From Integration to AI: The Data-Driven Future of Market Access

Today’s guest post comes from Kala Bala, SVP, Enterprise Access & Data Expertise, MMIT, a Norstella company and Dinesh Kabaleeswaran, SVP, Advisory Services at MMIT, a Norstella company.

The authors outline the challenges that manufacturers face when integrating internal and external datasets to build market access and commercialization strategies. They argue that unified datasets and the addition of AI-driven analytics tools can improve decision making throughout a drug’s life cycle.

Click here to learn more about NorstellaLinQ, an integrated data asset that combines claims, labs, and EMR data with forecasting, clinical, payer, and commercial intelligence.

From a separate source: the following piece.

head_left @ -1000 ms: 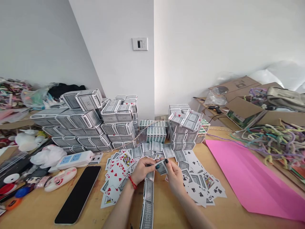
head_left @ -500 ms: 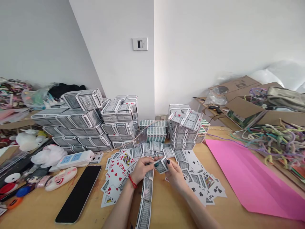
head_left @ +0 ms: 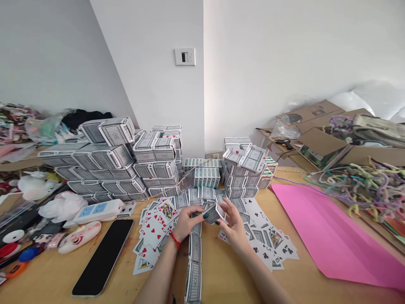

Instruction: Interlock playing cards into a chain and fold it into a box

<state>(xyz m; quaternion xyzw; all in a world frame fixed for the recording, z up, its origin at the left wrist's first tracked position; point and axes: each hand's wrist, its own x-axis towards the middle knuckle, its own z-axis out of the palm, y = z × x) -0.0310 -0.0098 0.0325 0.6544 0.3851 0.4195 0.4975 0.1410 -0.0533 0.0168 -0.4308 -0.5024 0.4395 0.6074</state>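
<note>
A grey-backed playing card [head_left: 211, 214] with a bent-up right end is between my hands. My left hand [head_left: 186, 223] pinches its left side under a dark-nailed thumb. At the right end, the thumb and fingers of my right hand [head_left: 234, 223] are curved around the bent white edge. A strip of joined, folded cards [head_left: 194, 249] runs from beneath my left hand toward me. Heart cards [head_left: 155, 228] lie fanned out left of my hands, and club cards [head_left: 262, 251] to the right. Behind my fingers is a row of grey-backed cards [head_left: 196, 195].
Tall stacks of card-built blocks [head_left: 117, 162] stand at the back left, with a smaller stack [head_left: 243, 181] at the right. A phone [head_left: 104, 257], a power strip [head_left: 98, 211] and pink paper [head_left: 329, 236] lie on the table. Pipe cleaners [head_left: 370, 190] are heaped far right.
My right hand's fingers have opened wider and moved around the card's right end, which now stands bent up. My left hand keeps its pinch. The folded strip has shifted slightly.
</note>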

Read on for their insights.

From Integration to AI: The Data-Driven Future of Market Access
By Kala Bala, SVP, Enterprise Access & Data Expertise, MMIT, a Norstella company 
and Dinesh Kabaleeswaran, SVP, Advisory Services, MMIT, a Norstella company

In a competitive market, pharma companies are increasingly relying on various datasets to drive their decision-making. With so many disparate sources, however, data standardization presents a challenge, especially for companies eager to use predictive analytics tools. In a recent survey of 125 pharma executives, nearly half cited data integration and cleanliness as the primary roadblocks to adopting technologies like AI.

Harmonized data is a prerequisite for generating actionable insights, with or without sophisticated data science engines. For pharma companies, integrating internal and external datasets to create a single source of clean, unified data is an imperative. Without visibility across the product lifecycle, manufacturers are climbing a mountain without a guide—as those with more efficient data strategies forge ahead.

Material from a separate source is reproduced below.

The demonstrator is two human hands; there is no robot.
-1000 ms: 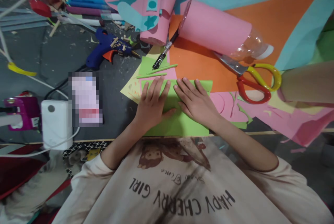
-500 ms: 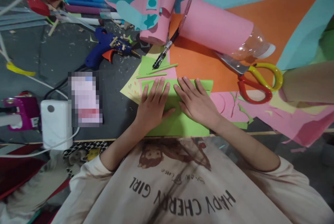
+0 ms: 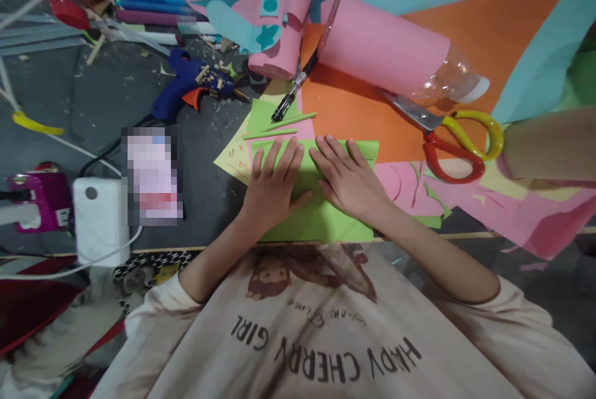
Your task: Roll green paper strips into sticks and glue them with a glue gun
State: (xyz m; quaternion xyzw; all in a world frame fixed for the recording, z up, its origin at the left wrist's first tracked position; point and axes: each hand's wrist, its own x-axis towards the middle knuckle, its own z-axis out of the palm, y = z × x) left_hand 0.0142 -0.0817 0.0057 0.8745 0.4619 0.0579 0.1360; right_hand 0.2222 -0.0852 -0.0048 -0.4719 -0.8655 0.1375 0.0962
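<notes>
A sheet of green paper (image 3: pixel 321 219) lies at the table's near edge, its far edge folded or curled over. My left hand (image 3: pixel 272 185) rests flat on its left part, fingers spread and pointing away from me. On the right part lies my right hand (image 3: pixel 349 182), also flat with fingers stretched out. Fingertips of both hands press along the far strip of the sheet. Just beyond them are two thin rolled green paper sticks (image 3: pixel 288 123) and a black pen (image 3: pixel 293 92).
Scissors (image 3: pixel 459 144) lie on orange paper (image 3: pixel 363 120) at right, beside a pink-wrapped bottle (image 3: pixel 386 45). A blue glue gun (image 3: pixel 186 85) lies at left, above a blurred-out phone (image 3: pixel 153 175) and a white power bank (image 3: pixel 100 219). Pink paper scraps (image 3: pixel 512 213) reach the near edge.
Both hands stay flat on the green paper in nearly the same place. The view has shifted very slightly; nothing was picked up or let go.
</notes>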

MAKING THE CASE FOR DATA INTEGRATION

An integrated data model is especially important for market access teams, as they study the impact of payer and provider behavior on utilization. Integrating real-world datasets with payer policy, restriction, and formulary data reveals the full scope of the patient journey, helping pharma identify and mitigate the specific barriers impeding access to their therapies.

By bridging medical and pharmacy claims to policy and restriction data, pharma can explore the difference in how payers say they’ll manage a drug versus the reality. Every day, thousands of claims are processed for drugs that are technically not covered on published formularies. Integrated claims and coverage data quantifies how medical exceptions, new-to-market policies, and unpublished policies affect patient access. By tracking the impact of payer restrictions on time to treatment, manufacturers can advocate for adjustments to speed access.

The addition of other real-world datasets (RWD), like lab and EMR data, completes the picture, showing how patients proceed from symptoms to diagnosis, treatments and outcomes. EMR data reveals the nuances of inpatient care, while unstructured clinical notes help pharma pinpoint specific findings, biomarkers and genetic variants. Lab test results can serve as real-time trigger events to help pharma target prescribers before they make treatment decisions. They can also be used to track disease progression over time, helping manufacturers amass efficacy data.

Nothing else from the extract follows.